The expected answer comprises all lines from the entries that contain the string "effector".

[SUPPLIED MATERIAL — start]

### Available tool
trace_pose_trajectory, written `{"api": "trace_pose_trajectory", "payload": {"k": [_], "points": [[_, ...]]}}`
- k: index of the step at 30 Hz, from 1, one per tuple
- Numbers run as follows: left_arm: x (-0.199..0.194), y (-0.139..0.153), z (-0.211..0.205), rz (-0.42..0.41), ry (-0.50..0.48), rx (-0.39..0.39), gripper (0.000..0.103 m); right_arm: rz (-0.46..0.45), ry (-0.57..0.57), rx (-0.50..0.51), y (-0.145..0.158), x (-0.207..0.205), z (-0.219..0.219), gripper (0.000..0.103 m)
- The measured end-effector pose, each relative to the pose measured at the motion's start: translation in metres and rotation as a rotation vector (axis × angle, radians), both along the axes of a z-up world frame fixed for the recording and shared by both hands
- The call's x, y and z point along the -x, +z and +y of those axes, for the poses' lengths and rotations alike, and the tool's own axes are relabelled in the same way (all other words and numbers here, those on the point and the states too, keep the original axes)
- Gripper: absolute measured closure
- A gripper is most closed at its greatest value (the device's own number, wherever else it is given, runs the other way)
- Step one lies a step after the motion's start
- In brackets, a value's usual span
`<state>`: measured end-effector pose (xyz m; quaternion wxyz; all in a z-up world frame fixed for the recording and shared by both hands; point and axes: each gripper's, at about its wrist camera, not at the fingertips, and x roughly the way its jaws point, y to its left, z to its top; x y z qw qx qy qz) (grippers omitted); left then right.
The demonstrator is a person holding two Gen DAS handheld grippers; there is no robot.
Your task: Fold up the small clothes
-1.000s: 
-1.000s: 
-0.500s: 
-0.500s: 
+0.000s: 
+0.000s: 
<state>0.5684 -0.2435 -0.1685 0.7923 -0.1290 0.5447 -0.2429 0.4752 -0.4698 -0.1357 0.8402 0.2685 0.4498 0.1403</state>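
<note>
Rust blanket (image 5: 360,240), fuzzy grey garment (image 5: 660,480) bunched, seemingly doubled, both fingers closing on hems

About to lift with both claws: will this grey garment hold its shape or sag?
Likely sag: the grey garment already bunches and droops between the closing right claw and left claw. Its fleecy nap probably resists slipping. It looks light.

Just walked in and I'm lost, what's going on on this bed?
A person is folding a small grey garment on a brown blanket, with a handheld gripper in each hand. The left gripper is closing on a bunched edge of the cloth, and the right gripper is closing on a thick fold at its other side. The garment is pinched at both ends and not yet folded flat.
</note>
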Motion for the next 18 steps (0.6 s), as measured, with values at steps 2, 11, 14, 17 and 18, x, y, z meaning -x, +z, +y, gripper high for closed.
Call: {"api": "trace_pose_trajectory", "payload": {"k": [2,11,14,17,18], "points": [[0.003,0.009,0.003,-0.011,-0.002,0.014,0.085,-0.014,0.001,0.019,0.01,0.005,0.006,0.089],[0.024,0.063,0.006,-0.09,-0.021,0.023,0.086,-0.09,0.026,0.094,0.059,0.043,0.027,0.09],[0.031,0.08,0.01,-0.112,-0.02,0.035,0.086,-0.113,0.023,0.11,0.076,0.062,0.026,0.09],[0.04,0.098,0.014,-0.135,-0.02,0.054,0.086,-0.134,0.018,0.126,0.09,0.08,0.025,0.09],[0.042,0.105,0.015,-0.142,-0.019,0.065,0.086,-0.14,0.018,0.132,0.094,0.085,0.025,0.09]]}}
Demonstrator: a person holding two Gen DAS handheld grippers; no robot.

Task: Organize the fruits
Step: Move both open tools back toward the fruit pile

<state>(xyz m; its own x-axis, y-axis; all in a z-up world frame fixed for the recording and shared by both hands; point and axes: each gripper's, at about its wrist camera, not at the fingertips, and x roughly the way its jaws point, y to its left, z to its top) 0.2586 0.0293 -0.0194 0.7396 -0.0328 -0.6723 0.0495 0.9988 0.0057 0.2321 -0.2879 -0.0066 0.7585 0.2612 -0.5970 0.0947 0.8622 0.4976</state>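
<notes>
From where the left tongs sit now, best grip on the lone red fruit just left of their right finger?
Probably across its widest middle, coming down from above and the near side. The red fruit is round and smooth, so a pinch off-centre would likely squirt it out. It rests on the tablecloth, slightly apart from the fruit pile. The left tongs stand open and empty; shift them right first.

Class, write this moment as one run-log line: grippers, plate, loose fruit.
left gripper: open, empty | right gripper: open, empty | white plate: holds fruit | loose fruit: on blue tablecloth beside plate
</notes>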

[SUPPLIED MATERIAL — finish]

#### PROBLEM SOLUTION
- The measured end-effector pose, each relative to the pose measured at the motion's start: translation in metres and rotation as a rotation vector (axis × angle, radians), both along the axes of a z-up world frame fixed for the recording and shared by both hands
`<state>`: measured end-effector pose (xyz m; quaternion wxyz; all in a z-up world frame fixed for the recording and shared by both hands; point and axes: each gripper's, at about its wrist camera, not at the fingertips, and x roughly the way its jaws point, y to its left, z to its top; x y z qw qx qy qz) (grippers omitted); left then right.

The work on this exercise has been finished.